In Montesse Township and Investment Corporation (Pty) Limited and another v Gouws NO and Another 7the court found that whilst it was not aware of any general proposition that a plaintiff who has two or more remedies at his disposal must elect at a given point of time which of them he intends to pursue, and that, having elected one, he is taken to have abandoned all others, such a situation might well arise where the choice lies between two inconsistent remedies and the plaintiff commits himself unequivocally to the one or other of them.
And the Labour Appeal Court explained the relevant principles as follows in Maluti Transport Corporation Ltd v MRTAWU & others8:
“The
principle of ‘estoppel by election or waiver’ (as it was
called by Hoexter JA in Chamber
of Mines of South Africa v National Union of Mineworkers
1987 (1) SA 668
(A) at 690J) has been applied to labour law, both against a union
(the Chamber
of Mines case
(supra))
and an employer (Administrator,
Orange Free State & others v Mokopanele & another (1990)
11 ILJ
963
(A)).
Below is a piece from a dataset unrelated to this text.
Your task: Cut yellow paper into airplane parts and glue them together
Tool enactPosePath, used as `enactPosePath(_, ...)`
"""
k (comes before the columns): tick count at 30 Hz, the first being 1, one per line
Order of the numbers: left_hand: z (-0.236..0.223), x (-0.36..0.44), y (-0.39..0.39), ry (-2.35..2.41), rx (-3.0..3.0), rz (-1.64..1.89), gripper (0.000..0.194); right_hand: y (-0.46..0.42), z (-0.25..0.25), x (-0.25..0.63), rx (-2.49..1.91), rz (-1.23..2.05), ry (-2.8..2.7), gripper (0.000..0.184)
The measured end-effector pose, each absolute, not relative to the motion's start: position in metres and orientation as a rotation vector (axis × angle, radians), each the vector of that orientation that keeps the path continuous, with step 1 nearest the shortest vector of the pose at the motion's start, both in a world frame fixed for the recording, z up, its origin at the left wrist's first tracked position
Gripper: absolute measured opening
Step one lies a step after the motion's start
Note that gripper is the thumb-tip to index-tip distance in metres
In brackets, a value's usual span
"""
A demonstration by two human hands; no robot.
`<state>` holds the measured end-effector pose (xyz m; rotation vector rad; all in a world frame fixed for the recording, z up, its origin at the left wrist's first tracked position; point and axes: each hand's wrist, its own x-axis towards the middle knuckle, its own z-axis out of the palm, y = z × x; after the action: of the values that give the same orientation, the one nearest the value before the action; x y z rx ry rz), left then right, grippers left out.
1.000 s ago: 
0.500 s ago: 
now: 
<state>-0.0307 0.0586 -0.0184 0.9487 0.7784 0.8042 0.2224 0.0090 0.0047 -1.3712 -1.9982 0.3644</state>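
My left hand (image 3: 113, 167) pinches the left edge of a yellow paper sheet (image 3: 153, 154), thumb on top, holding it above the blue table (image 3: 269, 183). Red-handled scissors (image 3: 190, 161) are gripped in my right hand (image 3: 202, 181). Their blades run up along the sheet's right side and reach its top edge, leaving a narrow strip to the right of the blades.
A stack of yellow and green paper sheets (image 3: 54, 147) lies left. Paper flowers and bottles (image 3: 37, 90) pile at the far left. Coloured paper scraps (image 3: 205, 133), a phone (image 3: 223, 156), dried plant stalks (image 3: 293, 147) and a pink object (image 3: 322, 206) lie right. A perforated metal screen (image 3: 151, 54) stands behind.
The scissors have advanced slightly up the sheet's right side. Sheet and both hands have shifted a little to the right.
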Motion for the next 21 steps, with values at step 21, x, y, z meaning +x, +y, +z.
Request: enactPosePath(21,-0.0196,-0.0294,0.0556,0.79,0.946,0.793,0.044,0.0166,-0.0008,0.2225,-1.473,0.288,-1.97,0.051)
The principle is based on ‘considerations of elementary
fairness’ (Chamber
of Mines case
(supra)
at 690J) and for this reason I do not agree with Mr Campbell’s
submission that once made, an election cannot be undone.
Where
fairness dictates it, and it causes no injustice to the other party,
I see no reason why a party cannot change his or her
mind (in a
labour context) on this kind of issue (cf Mshumi
& others v Roben Packaging (Pty) Limited & another t/a
Ultrapak (1988)
9 ILJ
619
(IC) at 625G–I).”
It seems abundantly clear that the applicants’ attorney’s email dated 16 May 2011 (quoted above) constitutes an election as contemplated above in that it was made by the applicants’ legal advisor on their behalf. It cannot be argued that where applicants are represented by attorneys specialising in labour law they were unaware of the effect of their election or unequivocal waiver at the time that it was made
Should the applicants now be allowed to rely on the provisions section 197 of the LRA despite their prior unequivocal communication to the contrary, the respondent’s prejudice is both obvious and material as that dispute will have to be referred back to the CCMA for arbitration in circumstances where the dispute that the applicants brought to the CCMA has already been resolved. Fairness does not dictate that the applicants and their attorney can now change their mind.
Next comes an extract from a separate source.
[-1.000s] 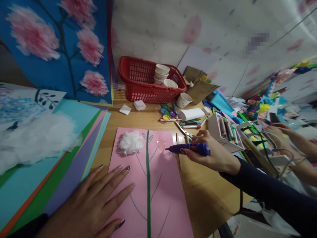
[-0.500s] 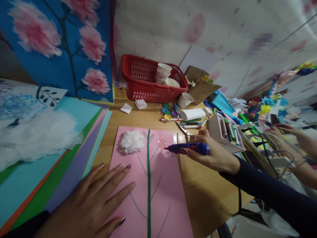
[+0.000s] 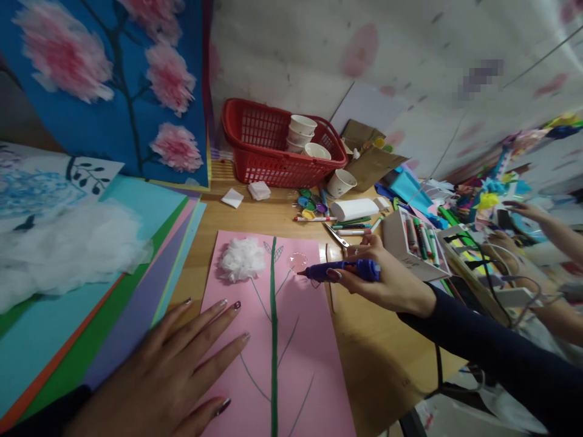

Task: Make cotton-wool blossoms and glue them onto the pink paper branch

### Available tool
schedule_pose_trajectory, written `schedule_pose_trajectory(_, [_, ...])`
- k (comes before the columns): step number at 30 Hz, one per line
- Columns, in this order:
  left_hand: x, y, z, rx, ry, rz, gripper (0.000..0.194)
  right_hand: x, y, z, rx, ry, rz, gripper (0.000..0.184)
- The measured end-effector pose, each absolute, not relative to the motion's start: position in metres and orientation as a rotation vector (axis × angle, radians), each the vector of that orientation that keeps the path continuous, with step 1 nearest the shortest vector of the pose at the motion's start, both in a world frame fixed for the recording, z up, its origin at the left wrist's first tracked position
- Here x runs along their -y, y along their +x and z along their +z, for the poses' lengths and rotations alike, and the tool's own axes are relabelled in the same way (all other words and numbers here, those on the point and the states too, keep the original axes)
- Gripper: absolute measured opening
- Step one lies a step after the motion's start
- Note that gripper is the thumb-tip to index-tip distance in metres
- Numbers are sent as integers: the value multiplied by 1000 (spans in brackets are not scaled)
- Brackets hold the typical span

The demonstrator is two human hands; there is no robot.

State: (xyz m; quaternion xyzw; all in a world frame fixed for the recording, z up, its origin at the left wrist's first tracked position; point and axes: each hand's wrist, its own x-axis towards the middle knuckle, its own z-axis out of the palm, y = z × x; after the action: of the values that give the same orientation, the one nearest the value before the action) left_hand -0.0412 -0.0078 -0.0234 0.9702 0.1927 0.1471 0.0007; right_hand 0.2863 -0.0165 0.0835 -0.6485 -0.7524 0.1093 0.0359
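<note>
In my right hand (image 3: 387, 279) is a blue glue gun (image 3: 344, 271), its reddish nozzle pointing left. The tip is at the lower edge of a shiny, clear ring of glue (image 3: 297, 261) on a sheet of pink paper (image 3: 314, 340). My left hand (image 3: 173, 364) lies flat with spread fingers over the paper's left edge and holds nothing. A ruffled white tissue flower (image 3: 242, 260) sits at the sheet's upper left. Down the middle runs a thick green stem (image 3: 274, 328), with thin drawn branches to both sides.
Behind the paper stand a red basket (image 3: 282, 169) with paper cups, a white box of markers (image 3: 410, 258) and scissors (image 3: 336, 235). Coloured sheets (image 3: 109, 328) and white tissue (image 3: 73, 249) lie left. Another person's arm (image 3: 546, 224) shows at the far right, near cables.
My right hand has shifted slightly left and down, bringing the glue gun's tip along the ring's lower edge. My left hand stays put. The other person's hand has moved at the right.
</note>
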Motion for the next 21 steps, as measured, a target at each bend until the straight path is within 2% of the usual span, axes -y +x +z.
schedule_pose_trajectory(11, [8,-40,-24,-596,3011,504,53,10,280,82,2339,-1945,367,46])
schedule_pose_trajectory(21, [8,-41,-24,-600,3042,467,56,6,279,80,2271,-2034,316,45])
In these circumstances the point in limine must be upheld. The parties submitted that costs should follow the result. I agree.
Order
I grant an order in the following terms:
The applicants elected on 16 May 2011 not to place any reliance on section 197 of the LRA in their claim against the respondent for severance pay in terms of section 41of the BCEA;
The applicants are estopped from placing any reliance on section 197 of the LRA in support of the claim against the respondent;
The applicants are ordered to pay the respondent’s costs of this application jointly and severally, the one paying, the other to be absolved.
_______________________
Anton Steenkamp
Judge of the Labour Court of South Africa
APPEARANCES |
|
APPLICANTS: |
Michael Bagraim attorney.
|
RESPONDENT: |
Adv Guy Elliot, instructed by Maserumule Inc (Glen Cassells). |
1Act 75 of 1997 (the BCEA).
2Act 66 of 1995 (the LRA).
3My emphasis.
4My emphasis.
51911 WLD 131.
6Christie, The Law of Contract, Fourth Edition, LexisNexis Butterworths, pages 627 – 628.
7 1965 (4) SA 380 (A) at page 380 per Beyers JA.
8 [1999] 9 BLLR 887 (LAC) para [35] (per Froneman DJP, as he then was).